RENAISSANCE WEIGHT-DRIVEN TÜRMCHENUHR Ca. 1580 South-Germany

Renaissance clocks

M&R214

RARE WEIGHT-DRIVEN TÜRMCHENUHR
With striking and alarm
Circa 1580
South-Germany

Movement
The lead-weight driven iron movement is constructed between vertical bars and consists of going and striking trains, as well as an alarm. The going train has a vertical verge escapement with balance wheel. The striking indicates the hours fully on a bell. The alarm is spring-driven.

Dial
The circular, firegilt dial has the following rings from the outside to the inside: a narrow minute ring with Arabic numerals to indicate every five minutes, with touch pins for each quarter hour; the next ring with Roman hour numerals and half-hour divisions in the shape of a cross. The hour numerals have touch pins, so that the time can be ascertained in the dark.
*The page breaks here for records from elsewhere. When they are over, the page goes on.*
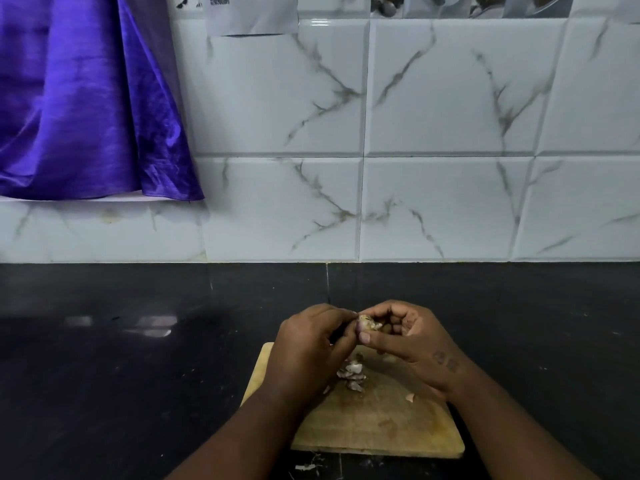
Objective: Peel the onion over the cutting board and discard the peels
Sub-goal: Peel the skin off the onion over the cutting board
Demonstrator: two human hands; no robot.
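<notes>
Holding the small onion [367, 325] between both hands, I have it raised above the far end of the wooden cutting board [381, 424]. My left hand [311, 344] is curled closed around its left side, and my right hand [412, 337] pinches it from the other side, thumb pressed to the near face. Both grips are closed on it, and only a pale, papery patch shows between my fingertips.

As I judge it, the main risk is the bulb slipping. It is small and rounded, and where the skin is off it is likely slick, so a hard tug on a strip could pop it out onto the dark counter [138, 375]. The skin looks thin and brittle and may tear into flakes rather than come away whole. Flakes that light drift: a few scraps [306, 466] already lie off the board by its near edge, while the main heap of peels [351, 372] sits under my hands and one stray piece [410, 397] lies to the right. On that glossy black stone, missed bits would be easy to overlook when clearing up. The board itself is scuffed and matte.
</notes>
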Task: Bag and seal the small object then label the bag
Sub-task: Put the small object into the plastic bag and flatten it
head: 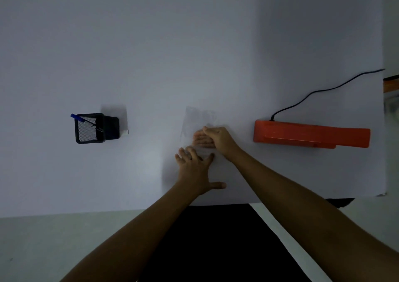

The inner ring has Roman quarter-hour and 7½-minute divisions. There is an engraved alarm disc with Arabic hour numerals in the middle behind the hands, the alarm time being indicated by the tail of the hour hand. The time is indicated by two forged steel hands.

Case
The front and sides of the firegilt brass case are beautifully engraved. The words Ven and Mars are engraved in the front with below an image of Venus embraced by Mars. There are two putti in the top corners, whilst the corners are embellished by engraved rectangular pillars. The sides panels including the corner pillars serve as doors. The left one shows an engraved Saturn, in the right door Spes (Hope) is engraved. The alarm is wound through a hole in the right door. The bell is mounted on top of the clock in an engraved bell strap embellished by sculpted leaves and surmounted by a turned finial. There is a slide at the front of the top plate under the bell with which the alarm can be switched on and off.

Duration: 5 days.
Height: 21 cm.
Width: 8.5 cm.
Depth: 8.5 cm.

Literature: Hall’s Dictionary of Subject & Symbols in Art, pp. 200, 256, 272-73, 318, 349.

Mars
Mars (Greek Ares) is the god van war, one of the twelve Olympians. His brutal and aggressive nature made him hated by nearly everyone, including his parents Jupiter and Juno. The exception was Venus who fell hopelessly in love with him. Hij is not a popular figure in art, except as the warlike spirit who is tamed by love. There is no fixed type for Mars though he is usually shown in young and vigorous manhood. His armour consists of helmet and shield, sometimes also a breastplate, a spear, sword and occasionally a halberd (a weapon of the 15th to 17th centuries). He is sometimes accompanied by a wolf, the animal sacred to him in Roman times and having, like him, an aggressive nature.

Venus (Greek Aphrodite)
Venus, a Roman goddess, identified with the Greek Aphrodite, the goddess of love and fertility, from whom Venus’ familiar characteristics are derived. She is the mother of Cupid; the three graces are her attendants. Among her attributes are a pair of doves or swans (either may draw her chariot), a scallop shell, dolphins, her magic girdle. She is often a synonym for female nude in art, without mythological or symbolic significance.

Putti
Putti, also Amoretti, symbolise a form of love. The winged infant (a putto) has the role of either an angelic spirit or the harbinger of profane love and is commonly found in Renaissance and Baroque art, having its origin in Greek and Roman antiquity. The Greek erotes were derived from Eros, the goddess of love (the Roman equivalent was Amor). Eros was Aphrodite’s son (the Roman goddess Venus), de goddess of Love, Beauty and Fertility. He was armed with bow and arrows and when someone was hit by one of his arrows., this person would fall immediately in love. However, a putto is often purely used as decoration, without having any symbolic value.

Saturn
Saturn is an early Roman god of agriculture. The Romans identified him with the Greek Cronus, who in Greek mythology was associated with the creation. As Roman god of agriculture and his position Greek mythology Saturn is in possession of a scythe as an attribute.

Spes (Hope)
Spes forms together with Faith and Charity the three theological virtues, often represented as female figures. Hope looks up to heaven and stretches her arms to a crown, the hope of eternal salvation.